What to do> Will you quote all of the entries, word for word?

Source records>

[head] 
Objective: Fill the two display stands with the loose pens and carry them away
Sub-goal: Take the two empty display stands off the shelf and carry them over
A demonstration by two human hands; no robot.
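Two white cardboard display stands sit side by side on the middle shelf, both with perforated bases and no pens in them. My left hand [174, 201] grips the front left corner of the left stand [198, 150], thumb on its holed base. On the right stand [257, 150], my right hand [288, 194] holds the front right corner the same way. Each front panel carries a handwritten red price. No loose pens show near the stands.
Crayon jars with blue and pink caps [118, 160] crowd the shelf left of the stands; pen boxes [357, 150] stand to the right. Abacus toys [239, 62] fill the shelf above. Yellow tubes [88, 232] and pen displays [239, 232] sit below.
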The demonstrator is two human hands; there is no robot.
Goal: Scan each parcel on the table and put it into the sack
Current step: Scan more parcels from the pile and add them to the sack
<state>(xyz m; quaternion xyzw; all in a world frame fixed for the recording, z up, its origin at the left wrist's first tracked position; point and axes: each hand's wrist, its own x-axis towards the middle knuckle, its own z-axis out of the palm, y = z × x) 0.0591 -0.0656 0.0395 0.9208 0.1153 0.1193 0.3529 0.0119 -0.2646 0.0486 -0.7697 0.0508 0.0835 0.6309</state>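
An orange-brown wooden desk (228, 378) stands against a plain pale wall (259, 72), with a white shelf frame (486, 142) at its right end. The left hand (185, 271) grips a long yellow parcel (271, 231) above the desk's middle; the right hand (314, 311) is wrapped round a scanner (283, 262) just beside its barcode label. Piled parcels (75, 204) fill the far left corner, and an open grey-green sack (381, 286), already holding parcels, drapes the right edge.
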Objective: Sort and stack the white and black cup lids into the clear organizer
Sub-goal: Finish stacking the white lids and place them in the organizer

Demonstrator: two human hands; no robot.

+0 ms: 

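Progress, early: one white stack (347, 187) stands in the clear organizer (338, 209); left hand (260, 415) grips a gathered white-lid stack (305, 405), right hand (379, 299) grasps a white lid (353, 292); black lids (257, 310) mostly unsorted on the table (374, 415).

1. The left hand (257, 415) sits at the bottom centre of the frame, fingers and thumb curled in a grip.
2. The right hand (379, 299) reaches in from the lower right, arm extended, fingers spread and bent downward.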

Answer to this task>
[head] 
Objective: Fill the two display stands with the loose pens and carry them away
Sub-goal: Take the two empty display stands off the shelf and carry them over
A demonstration by two human hands; no robot.
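Two white cardboard display stands sit side by side on the middle shelf, both with perforated bases and no pens in them. My left hand [174, 201] grips the front left corner of the left stand [198, 150], thumb on its holed base. On the right stand [257, 150], my right hand [288, 194] holds the front right corner the same way. Each front panel carries a handwritten red price. No loose pens show near the stands.
Crayon jars with blue and pink caps [118, 160] crowd the shelf left of the stands; pen boxes [357, 150] stand to the right. Abacus toys [239, 62] fill the shelf above. Yellow tubes [88, 232] and pen displays [239, 232] sit below.
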The demonstrator is two human hands; there is no robot.
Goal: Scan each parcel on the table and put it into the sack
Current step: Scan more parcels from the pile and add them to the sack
<state>(xyz m; quaternion xyzw; all in a world frame fixed for the recording, z up, its origin at the left wrist's first tracked position; point and axes: each hand's wrist, its own x-axis towards the middle knuckle, its own z-axis out of the palm, y = z × x) 0.0591 -0.0656 0.0395 0.9208 0.1153 0.1193 0.3529 0.0119 -0.2646 0.0486 -0.7697 0.0508 0.0835 0.6309</state>
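An orange-brown wooden desk (228, 378) stands against a plain pale wall (259, 72), with a white shelf frame (486, 142) at its right end. The left hand (185, 271) grips a long yellow parcel (271, 231) above the desk's middle; the right hand (314, 311) is wrapped round a scanner (283, 262) just beside its barcode label. Piled parcels (75, 204) fill the far left corner, and an open grey-green sack (381, 286), already holding parcels, drapes the right edge.
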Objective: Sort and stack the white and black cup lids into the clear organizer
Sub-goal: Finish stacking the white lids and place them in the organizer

Demonstrator: two human hands; no robot.

+0 ms: 

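Progress, early: one white stack (347, 187) stands in the clear organizer (338, 209); left hand (260, 415) grips a gathered white-lid stack (305, 405), right hand (379, 299) grasps a white lid (353, 292); black lids (257, 310) mostly unsorted on the table (374, 415).

1. The left hand (257, 415) sits at the bottom centre of the frame, fingers and thumb curled in a grip.
2. The right hand (379, 299) reaches in from the lower right, arm extended, fingers spread and bent downward.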

No more work is needed on this answer.